# graffiti...



## svinehunden (Jan 9, 2009)

hi all...

i recently did some h0 scale graffiti and i wanted to hear what you guys think about it... i think i will do a few cars and sell them on e-bay...

i also wanna hear and see if anybody else did some???

/kasper


----------



## tkruger (Jan 18, 2009)

Looks good.


----------



## ontario mainline (Dec 6, 2008)

Looks good,just wish that I was that handy.but I think that the Pablo car,is 
a little to much.I would stay with the smaller graffiti.
but that's just my thought.

Ron


----------



## stationmaster (Dec 7, 2008)

Nice work.

There was a fella in our now defunct train club that would air brush graffiti.

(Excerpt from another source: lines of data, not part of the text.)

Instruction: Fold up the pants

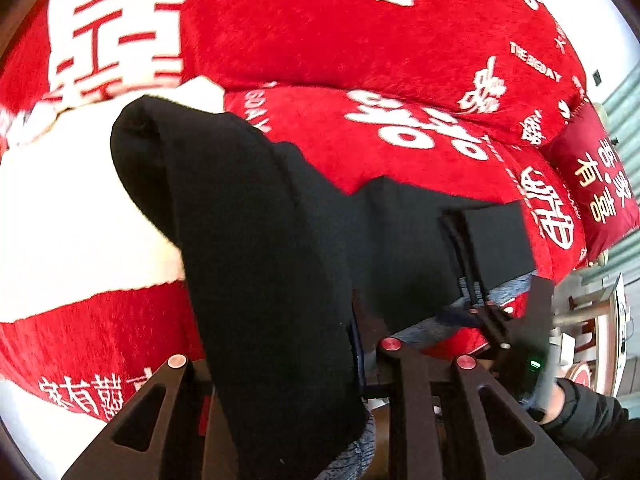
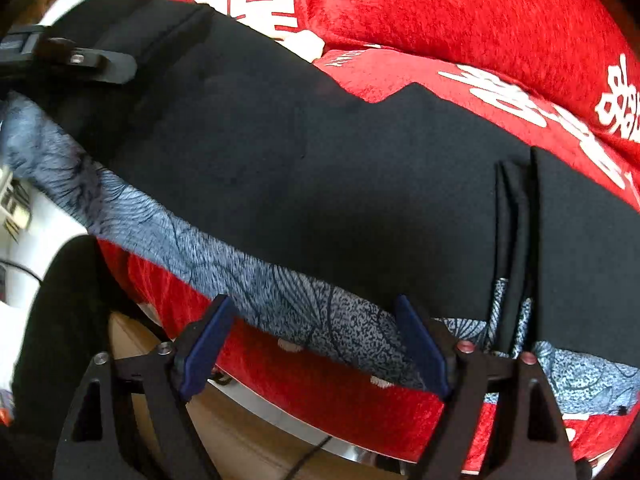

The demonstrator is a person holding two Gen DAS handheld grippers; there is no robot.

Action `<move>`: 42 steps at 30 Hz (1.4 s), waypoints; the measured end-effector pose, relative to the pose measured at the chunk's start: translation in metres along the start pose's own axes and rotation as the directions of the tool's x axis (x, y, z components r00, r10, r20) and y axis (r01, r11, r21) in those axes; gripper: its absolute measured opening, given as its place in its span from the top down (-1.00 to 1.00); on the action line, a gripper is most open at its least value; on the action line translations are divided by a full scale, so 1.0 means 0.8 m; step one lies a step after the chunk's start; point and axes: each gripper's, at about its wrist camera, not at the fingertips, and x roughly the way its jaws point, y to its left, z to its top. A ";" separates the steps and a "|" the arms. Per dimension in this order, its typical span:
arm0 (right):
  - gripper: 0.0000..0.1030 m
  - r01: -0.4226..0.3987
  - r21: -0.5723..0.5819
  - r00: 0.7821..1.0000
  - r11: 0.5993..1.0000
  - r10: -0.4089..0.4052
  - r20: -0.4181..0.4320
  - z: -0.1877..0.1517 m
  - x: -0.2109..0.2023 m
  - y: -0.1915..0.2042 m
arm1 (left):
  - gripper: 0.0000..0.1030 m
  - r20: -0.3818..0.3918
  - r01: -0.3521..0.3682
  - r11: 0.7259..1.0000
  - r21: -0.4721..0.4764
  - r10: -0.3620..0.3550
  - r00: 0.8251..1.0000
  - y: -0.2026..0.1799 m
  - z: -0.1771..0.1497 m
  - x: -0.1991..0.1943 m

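Bed point(image 1: 400, 32): red cover | pants point(image 2: 320, 184): black, lying across it, one end lifted at 9 o'clock | left gripper point(image 1: 280, 360): clenched on pants | right gripper point(image 2: 316, 344): released, at hem edge | I'd carry the fold over level.

The black soft-fabric pants with a grey-blue leaf-patterned lining point(image 2: 304, 184) lie stretched lengthwise across a red plush bedcover, near its front edge, with the lining showing as a band along the nearer side. One end is lifted off the cover, draping up and over in a thick black fold point(image 1: 248, 240), while the rest stays flat. Near the other end two narrow black drawstrings run across the cloth beside an overlapping flat panel.
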 end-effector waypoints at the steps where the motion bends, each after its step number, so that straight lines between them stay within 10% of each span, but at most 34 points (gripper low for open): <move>1: -0.79 -0.023 0.012 1.000 1.000 0.023 -0.004 -0.002 0.002 -0.004 | 0.52 0.007 0.004 1.000 0.004 -0.004 1.000 -0.008 0.004 -0.002; 7: -1.00 -0.004 -0.118 0.998 0.993 -0.003 -0.062 0.014 0.013 0.017 | 0.52 0.012 -0.010 1.000 0.025 0.009 1.000 -0.038 0.017 -0.003; 11: -1.00 0.042 -0.003 0.995 0.999 -0.042 0.094 0.040 -0.048 -0.041 | 0.52 0.014 -0.010 1.000 0.019 0.010 1.000 -0.038 0.016 -0.005; 22: -1.00 0.440 -0.098 0.895 0.893 -0.445 -0.032 0.090 0.024 -0.092 | 0.52 0.037 0.017 0.998 0.065 -0.019 0.999 -0.081 0.024 -0.015; 32: -1.00 0.551 -0.194 0.834 0.812 -0.546 0.081 0.082 0.028 -0.067 | 0.54 0.048 0.041 0.989 0.144 -0.049 0.998 -0.152 0.048 -0.019; 36: -1.00 0.523 -0.068 0.847 0.850 -0.509 0.153 0.075 -0.029 -0.094 | 0.54 0.045 0.031 0.978 0.205 -0.040 0.998 -0.199 0.057 -0.021; 42: -1.00 0.566 0.144 0.799 0.812 -0.583 0.146 0.022 -0.117 -0.200 | 0.54 0.029 0.025 0.963 0.268 -0.034 0.999 -0.267 0.071 -0.012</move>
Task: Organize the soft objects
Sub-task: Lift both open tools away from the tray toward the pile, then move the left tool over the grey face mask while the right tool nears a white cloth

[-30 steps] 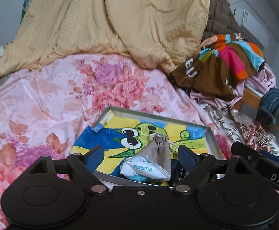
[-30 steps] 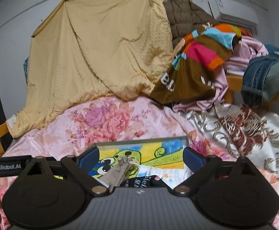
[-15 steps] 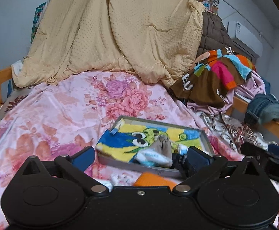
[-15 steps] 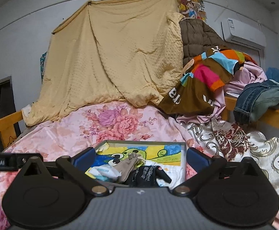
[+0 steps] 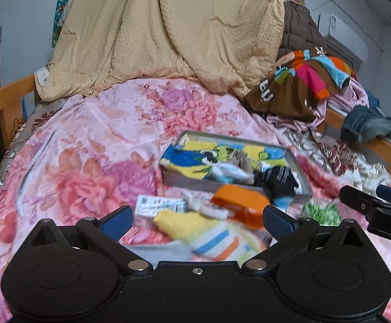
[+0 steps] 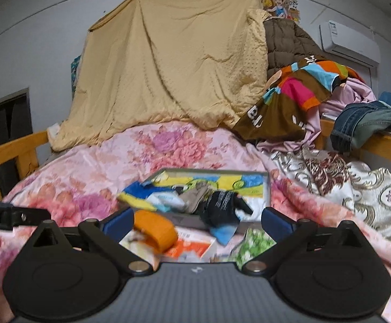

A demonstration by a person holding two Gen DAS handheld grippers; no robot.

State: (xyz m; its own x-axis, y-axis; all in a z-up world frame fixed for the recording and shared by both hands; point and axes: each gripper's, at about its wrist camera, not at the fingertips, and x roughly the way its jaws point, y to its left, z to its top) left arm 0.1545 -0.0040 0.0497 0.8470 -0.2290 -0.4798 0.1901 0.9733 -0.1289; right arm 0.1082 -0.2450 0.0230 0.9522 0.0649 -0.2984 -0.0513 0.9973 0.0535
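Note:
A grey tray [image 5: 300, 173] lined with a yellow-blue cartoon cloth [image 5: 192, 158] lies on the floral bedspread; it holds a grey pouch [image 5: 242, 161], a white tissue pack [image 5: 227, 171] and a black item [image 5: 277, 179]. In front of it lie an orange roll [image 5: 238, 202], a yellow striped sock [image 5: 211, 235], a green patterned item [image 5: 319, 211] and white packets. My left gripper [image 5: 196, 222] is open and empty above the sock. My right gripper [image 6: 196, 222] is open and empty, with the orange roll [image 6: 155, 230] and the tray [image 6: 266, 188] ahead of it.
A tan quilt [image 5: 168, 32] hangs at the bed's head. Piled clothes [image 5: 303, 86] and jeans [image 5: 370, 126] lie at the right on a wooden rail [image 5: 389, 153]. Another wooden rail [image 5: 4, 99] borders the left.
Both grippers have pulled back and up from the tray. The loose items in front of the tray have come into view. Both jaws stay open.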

He would also use paint pens. But, he was AMAZING!!

Bob


----------



## shaygetz (Sep 23, 2007)

Wow, sweet...:thumbsup:

Me? I punk out and use decals...


----------



## svinehunden (Jan 9, 2009)

ontario mainline said:


> but I think that the Pablo car,is
> a little to much.I would stay with the smaller graffiti.
> but that's just my thought.


you're right... i did 'svinehunden' on the other side, but it was just to practice...


----------



## T-Man (May 16, 2008)

Under Prototype photos There are some Guilford freight cars with original work. For example. Page 5 and 6.








The thing with grafitti is once you start you don't stop! 

I like the PABLO, the colors fit nicely! I would be tempted to "T-man "a few cars but where would it end?


----------